Primero, la burguesía financiera-exportadora y empresarial, especialmente articulada alrededor del eje cruceño. Este sector no busca necesariamente una caída abrupta del gobierno, sino restaurar condiciones mínimas de orden para preservar circulación de mercancías, abastecimiento energético y estabilidad monetaria. Su temor principal no es Paz, sino el desborde plebeyo y la interrupción prolongada de la acumulación capitalista.

Segundo, las capas medias urbanas, profundamente golpeadas por la inflación, la pérdida de acceso a dólares y la precarización cotidiana. Estas capas constituyen hoy el terreno más inestable políticamente. Oscilan entre demandas democráticas de renovación institucional y tentaciones autoritarias orientadas a “restablecer el orden”. Históricamente, son estas clases medias frustradas las que alimentan salidas bonapartistas.

Tercero, el proletariado organizado, los trabajadores precarizados, campesinos e informales urbanos. Aquí se concentra la energía de la movilización callejera. Sin embargo, también se manifiesta la principal debilidad del campo popular: la fragmentación sectorial. La COB exige renuncia; los transportistas no; el magisterio negocia; los mineros radicalizan momentáneamente. Esta dispersión impide transformar la protesta en una ofensiva hegemónica nacional.

En este contexto, la salida democrática liberal aparece limitada. La revocatoria no es jurídicamente viable hasta 2028 y un juicio de responsabilidades requiere consensos parlamentarios inexistentes. La institucionalidad formal no posee mecanismos eficaces para absorber una crisis de esta magnitud. Cuando las instituciones dejan de canalizar las tensiones sociales, la calle adquiere centralidad histórica.

Por eso comienza a emerger el riesgo bonapartista. Cuando ninguna clase logra imponerse plenamente, suele fortalecerse la tentación de un “árbitro” estatal: endurecimiento represivo, militarización parcial, estados de excepción de facto o reconfiguración autoritaria del Ejecutivo. El discurso gubernamental que vincula bloqueos con muertes y sabotaje con abastecimiento deficiente de combustibles, apunta precisamente a construir legitimidad para una eventual respuesta coercitiva. A eso se suma un violento sicariato emergente, producto de la presencia en el territorio nacional de variantes organizadas de los poderosos carteles que actúan en el vecindario, ya sea el PCC Brasilero o el cartel de Sinaloa Mexicano y de una justicia estigmatizada.

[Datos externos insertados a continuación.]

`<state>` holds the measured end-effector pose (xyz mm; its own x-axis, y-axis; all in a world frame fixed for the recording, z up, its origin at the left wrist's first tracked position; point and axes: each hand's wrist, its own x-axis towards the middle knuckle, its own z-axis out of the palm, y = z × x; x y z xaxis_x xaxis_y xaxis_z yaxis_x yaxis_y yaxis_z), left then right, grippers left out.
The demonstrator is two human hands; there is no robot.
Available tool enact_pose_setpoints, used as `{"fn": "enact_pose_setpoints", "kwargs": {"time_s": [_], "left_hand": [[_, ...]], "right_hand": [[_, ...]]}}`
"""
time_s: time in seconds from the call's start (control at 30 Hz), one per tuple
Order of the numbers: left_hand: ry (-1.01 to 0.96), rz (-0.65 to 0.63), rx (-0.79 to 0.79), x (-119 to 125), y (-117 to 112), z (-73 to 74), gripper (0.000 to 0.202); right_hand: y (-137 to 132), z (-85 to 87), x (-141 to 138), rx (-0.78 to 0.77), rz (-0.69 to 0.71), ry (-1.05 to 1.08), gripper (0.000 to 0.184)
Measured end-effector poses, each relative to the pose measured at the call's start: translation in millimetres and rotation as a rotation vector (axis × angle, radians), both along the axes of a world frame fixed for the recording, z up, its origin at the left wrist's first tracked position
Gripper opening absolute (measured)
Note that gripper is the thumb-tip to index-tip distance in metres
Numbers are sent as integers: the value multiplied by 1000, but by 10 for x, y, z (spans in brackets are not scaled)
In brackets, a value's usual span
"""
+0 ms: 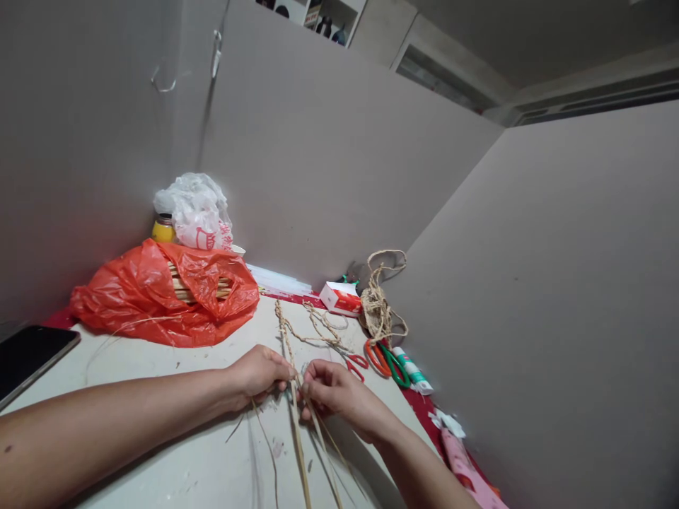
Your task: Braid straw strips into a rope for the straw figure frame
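My left hand (pixel 259 373) and my right hand (pixel 334 389) meet at the middle of the white table (pixel 159 367). Both pinch thin pale bamboo sticks (pixel 300 438) that run toward me across the table. A strand of jute twine (pixel 289 332) wraps the sticks and trails away toward the back. The fingers of both hands are curled shut round the sticks and twine where they cross.
An orange plastic bag (pixel 159 293) holding more sticks lies at back left, with a white bag (pixel 196 212) and a yellow jar (pixel 163 230) behind it. A twine bundle (pixel 379 304), small red box (pixel 342 297), scissors (pixel 385 360), glue tube (pixel 414 371) sit right. A dark phone (pixel 26 357) lies left.
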<state>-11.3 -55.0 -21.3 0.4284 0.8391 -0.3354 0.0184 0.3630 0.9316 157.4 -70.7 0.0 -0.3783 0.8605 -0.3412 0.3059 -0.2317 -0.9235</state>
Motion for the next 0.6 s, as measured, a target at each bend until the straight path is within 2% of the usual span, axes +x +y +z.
{"fn": "enact_pose_setpoints", "kwargs": {"time_s": [0.13,0.37,0.5,0.6], "left_hand": [[10,8,20,-3,1,-19,18],[-6,-11,36,0,20,-85,19],[14,-15,39,-2,19,-82,21],[35,-28,55,-8,19,-86,24]], "right_hand": [[53,-15,-9,-51,29,23,23],[115,-135,-16,-57,-57,130,29],[125,-109,-15,-39,-84,93,29],[147,-81,-8,28,-90,10,25]]}}
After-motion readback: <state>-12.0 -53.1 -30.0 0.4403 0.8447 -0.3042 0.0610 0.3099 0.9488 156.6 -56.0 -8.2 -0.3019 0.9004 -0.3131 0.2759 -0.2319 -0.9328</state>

Pero también Bolivia posee una memoria insurreccional profunda. Octubre de 2003 permanece inscrito en la conciencia popular como antecedente de derrocamiento callejero de gobiernos incapaces de sostener legitimidad social. Si la crisis de combustibles se agrava, si las muertes vinculadas al colapso sanitario aumentan o si la COB consigue unificar el frente sindical-popular con campesinos y sectores urbanos, el escenario podría desplazarse rápidamente hacia una situación preinsurreccional.

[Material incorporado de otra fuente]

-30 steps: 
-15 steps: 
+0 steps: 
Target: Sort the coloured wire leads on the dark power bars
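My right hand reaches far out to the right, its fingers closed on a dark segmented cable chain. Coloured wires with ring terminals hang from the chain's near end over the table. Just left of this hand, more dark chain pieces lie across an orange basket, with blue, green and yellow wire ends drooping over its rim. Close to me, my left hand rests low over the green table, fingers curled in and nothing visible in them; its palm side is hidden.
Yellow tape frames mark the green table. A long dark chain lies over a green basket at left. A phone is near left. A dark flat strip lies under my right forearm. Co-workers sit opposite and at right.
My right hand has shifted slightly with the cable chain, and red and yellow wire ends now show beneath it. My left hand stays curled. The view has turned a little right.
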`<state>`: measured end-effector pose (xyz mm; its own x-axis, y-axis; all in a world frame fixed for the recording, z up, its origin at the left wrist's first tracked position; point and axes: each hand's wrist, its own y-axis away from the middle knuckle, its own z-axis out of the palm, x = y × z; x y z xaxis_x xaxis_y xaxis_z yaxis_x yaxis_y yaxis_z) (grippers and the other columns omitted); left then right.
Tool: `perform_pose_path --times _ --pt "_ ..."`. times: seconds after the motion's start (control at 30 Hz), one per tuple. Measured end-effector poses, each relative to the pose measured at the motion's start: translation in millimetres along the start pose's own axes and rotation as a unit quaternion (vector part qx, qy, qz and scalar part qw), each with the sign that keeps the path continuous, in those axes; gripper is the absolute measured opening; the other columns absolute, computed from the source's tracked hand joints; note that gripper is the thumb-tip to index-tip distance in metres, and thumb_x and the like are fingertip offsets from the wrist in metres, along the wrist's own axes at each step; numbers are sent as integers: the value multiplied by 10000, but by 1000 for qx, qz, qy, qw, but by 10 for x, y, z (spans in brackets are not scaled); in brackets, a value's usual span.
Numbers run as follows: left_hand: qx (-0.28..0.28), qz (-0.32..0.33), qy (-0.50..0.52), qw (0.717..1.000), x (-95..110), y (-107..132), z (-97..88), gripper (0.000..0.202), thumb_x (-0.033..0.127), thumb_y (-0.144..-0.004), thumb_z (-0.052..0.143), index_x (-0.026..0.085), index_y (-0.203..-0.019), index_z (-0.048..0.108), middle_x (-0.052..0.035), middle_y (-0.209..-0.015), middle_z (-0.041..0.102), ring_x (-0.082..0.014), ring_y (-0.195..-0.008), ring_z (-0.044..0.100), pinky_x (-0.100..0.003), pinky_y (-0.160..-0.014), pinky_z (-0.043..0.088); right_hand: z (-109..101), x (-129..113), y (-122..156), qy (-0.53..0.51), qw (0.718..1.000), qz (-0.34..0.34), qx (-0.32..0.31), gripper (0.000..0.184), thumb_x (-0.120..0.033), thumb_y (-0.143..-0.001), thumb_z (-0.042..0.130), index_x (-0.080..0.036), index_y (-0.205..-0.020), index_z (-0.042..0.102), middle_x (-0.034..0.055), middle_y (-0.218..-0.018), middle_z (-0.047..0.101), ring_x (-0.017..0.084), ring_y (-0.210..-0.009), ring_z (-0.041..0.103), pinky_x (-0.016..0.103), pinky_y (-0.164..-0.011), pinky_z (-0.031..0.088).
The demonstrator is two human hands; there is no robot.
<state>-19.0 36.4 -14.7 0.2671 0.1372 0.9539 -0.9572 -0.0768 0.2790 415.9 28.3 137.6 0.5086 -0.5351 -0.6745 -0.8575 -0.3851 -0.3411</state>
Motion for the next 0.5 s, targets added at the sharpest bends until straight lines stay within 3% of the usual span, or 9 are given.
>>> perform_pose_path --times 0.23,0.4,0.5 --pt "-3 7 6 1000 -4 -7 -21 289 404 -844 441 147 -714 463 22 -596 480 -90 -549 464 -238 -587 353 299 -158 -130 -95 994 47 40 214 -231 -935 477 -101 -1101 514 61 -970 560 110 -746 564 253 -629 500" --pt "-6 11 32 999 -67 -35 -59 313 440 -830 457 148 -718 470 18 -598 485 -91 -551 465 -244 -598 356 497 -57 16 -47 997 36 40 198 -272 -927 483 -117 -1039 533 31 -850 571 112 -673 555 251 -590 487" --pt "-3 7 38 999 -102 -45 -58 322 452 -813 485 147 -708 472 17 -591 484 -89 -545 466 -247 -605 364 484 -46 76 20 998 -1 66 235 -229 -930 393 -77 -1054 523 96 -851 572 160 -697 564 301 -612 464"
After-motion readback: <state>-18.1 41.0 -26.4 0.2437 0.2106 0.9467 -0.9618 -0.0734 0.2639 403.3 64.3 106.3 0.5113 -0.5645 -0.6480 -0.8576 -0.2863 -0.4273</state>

Aun así, el escenario más probable sigue siendo una larga crisis de desgaste. El gobierno carece de fuerza suficiente para estabilizar plenamente el país, pero el movimiento popular tampoco dispone todavía de una dirección revolucionaria capaz de disputar efectivamente el poder. La consecuencia es un nuevo “empate catastrófico”: inflación persistente, deterioro energético, bloqueo parcial de la circulación económica y erosión gradual de legitimidad estatal.

La Bolivia de 2026 parece ingresar así en una fase clásica de crisis orgánica: el viejo orden no termina de morir y el nuevo todavía no consigue nacer. Entre ambos polos crecen simultáneamente las posibilidades de reforma democrática, restauración autoritaria o irrupción insurreccional. El desenlace dependerá menos de los discursos oficiales que de la capacidad real de las clases sociales y del árbitro estatal para construir hegemonía en las calles, en los sindicatos y finalmente en el propio aparato del Estado.